Let $H$ be an Hilbert space over $\mathbb{C}$
Let $V$ and $U$ be two closed subspaces of $H$
Let $\{v_m\}_{m \in \mathbb{N}} \in V$ be a basis for $V$
Let $\{u_m\}_{m \in \mathbb{N}} \in U$ be a basis for $U$
We know that $\{v_m\}_{m \in \mathbb{N}}$ is equivalent to $\{u_m\}_{m \in \mathbb{N}}$ that is: there exists a topological isomorphism $T : V \to U$ such that $\forall m \in \mathbb{N}: T(v_m) = u_m$
My question is if is it true that: $V+U$ is closed
Thanks
I suppose you are talking about orthonormal bases. No infinite dimensional Hilbert space has a countable Hamel basis.

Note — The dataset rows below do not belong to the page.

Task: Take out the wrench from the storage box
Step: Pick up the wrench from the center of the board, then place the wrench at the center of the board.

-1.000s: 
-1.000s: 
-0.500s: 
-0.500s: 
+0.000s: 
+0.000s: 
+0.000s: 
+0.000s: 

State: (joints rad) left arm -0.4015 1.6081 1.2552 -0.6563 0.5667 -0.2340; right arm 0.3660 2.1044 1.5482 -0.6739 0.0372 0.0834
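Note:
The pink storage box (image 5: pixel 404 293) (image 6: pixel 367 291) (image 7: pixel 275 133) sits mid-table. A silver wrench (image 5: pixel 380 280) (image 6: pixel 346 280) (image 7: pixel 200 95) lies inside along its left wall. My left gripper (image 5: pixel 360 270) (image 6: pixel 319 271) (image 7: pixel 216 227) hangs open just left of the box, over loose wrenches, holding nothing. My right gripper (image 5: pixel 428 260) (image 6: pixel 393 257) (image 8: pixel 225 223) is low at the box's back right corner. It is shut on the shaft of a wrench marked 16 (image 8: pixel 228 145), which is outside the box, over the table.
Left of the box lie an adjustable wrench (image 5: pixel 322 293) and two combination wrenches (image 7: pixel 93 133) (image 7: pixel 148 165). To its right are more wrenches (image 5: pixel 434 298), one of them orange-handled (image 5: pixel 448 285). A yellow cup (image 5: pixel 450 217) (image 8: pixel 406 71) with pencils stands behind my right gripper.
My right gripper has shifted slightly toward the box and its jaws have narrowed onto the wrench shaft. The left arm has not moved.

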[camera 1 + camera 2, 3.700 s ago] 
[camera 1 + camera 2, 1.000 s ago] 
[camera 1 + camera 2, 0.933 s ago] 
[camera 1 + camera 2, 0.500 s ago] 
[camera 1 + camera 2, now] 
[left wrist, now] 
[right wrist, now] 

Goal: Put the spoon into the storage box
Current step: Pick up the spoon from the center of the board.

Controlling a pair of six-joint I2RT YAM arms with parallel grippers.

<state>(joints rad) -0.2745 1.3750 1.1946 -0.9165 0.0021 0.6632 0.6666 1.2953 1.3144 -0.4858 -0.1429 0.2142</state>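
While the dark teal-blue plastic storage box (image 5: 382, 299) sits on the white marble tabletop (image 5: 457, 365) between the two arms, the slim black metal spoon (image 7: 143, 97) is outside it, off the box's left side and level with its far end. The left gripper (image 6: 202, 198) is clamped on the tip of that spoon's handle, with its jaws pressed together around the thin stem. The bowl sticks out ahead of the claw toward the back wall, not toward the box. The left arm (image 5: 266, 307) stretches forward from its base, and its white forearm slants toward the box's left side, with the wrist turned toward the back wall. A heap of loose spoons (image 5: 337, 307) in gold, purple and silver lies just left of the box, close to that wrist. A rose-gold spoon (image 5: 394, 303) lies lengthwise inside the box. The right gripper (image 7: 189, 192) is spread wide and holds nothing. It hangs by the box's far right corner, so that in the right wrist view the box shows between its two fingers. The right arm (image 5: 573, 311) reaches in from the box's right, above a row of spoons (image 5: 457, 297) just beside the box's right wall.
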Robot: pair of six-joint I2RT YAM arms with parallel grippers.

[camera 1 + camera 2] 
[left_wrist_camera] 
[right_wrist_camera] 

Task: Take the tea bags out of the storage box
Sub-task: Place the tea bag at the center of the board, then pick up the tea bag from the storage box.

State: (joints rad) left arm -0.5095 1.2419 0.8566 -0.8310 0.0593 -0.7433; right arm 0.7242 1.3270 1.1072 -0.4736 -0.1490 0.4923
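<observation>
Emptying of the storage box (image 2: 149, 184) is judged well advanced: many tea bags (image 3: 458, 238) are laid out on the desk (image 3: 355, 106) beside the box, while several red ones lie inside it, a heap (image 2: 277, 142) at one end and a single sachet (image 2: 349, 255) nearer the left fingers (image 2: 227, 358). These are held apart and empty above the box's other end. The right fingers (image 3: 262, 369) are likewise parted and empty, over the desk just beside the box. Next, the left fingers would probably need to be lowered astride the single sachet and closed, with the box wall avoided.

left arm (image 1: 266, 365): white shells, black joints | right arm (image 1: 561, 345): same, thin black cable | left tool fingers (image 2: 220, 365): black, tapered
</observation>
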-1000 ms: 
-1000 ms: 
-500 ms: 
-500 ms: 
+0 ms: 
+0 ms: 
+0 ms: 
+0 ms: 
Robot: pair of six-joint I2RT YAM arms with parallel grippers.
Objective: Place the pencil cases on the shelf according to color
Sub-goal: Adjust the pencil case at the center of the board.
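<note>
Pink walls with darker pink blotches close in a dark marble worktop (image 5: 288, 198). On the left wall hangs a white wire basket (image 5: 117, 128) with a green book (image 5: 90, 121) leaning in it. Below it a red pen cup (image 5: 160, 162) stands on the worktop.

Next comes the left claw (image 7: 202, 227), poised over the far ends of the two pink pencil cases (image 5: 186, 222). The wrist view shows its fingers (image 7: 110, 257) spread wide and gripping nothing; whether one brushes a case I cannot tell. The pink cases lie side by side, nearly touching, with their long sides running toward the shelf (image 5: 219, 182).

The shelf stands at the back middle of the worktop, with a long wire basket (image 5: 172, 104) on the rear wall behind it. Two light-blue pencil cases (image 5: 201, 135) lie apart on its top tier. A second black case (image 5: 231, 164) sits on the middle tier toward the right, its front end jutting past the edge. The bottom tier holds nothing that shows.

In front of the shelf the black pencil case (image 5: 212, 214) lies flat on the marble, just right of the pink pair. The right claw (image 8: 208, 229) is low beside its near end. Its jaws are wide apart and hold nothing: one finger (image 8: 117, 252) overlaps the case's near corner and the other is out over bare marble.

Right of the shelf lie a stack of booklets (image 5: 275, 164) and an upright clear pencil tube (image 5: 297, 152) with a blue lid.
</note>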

Any two separable infinite dimensional Hilbert spaces are isometrically isomorphic so your assumption of existence of a topological isomorphism is very weak. Any well known example of two infinite dimensional separable Hilbert subspaces whose sum is not closed would be a counterexample.
See Direct sum of two closed subspaces of Banach space is not closed
No. The sum need not be closed. Consider the example given here. We start with an orthonormal basis $\{e_n\}_{n=1}^{\infty}$ in $\ell_2$ (say) and define two subspaces as follows: $$M={\rm span}\{e_{2n}\}_{n=1}^{\infty},\quad N={\rm span}\{e_{2n}+\frac{e_{2n+1}}{n+1}\}_{n=1}^{\infty}$$ A general vector in $M$ has nonzero entries only at even indices, $(0,a_1,0,a_2,\dots)$, and a general vector in $N$ has the form $$(0,a_1,\frac{a_1}{2},a_2,\frac{a_2}{3},a_3,\frac{a_3}{3}\dots)$$ That $M+N$ is not closed was proved in the first accepted answer in the link above. So it remains to show that there exists a topological isomorphism from $M$ to $N$ carrying the basis of $M$ to the basis of $N$. Define $T:M\to N$ by the obvious choice: $$T(e_{2n})=e_{2n}+\frac{e_{2n+1}}{n+1}$$ Then a general vector $(0,a_1,0,a_2,\dots)$ in $M$ is transformed by $T$ into the general vector $x=(0,a_1,\frac{a_1}{2},a_2,\frac{a_2}{3},a_3,\frac{a_3}{3}\dots)$ in $N$. The norm of the first of $x$ is clearly $\|x\|=(\sum_{n=1}^{\infty}a_n^2)^{1/2}$, whereas the norm of the $Tx$ satisfies $$\|x\|\leq \|Tx\|=\left(\sum_{n=1}^{\infty}a_n^2+\sum_{n=1}^{\infty}\frac{a_n^2}{(n+1)^2}\right)^{1/2}\leq 2\|x\|$$ Since $\|x\|\leq\|Tx\|\leq 2\|x\|$, we see that $T$ is a topological isomorphism.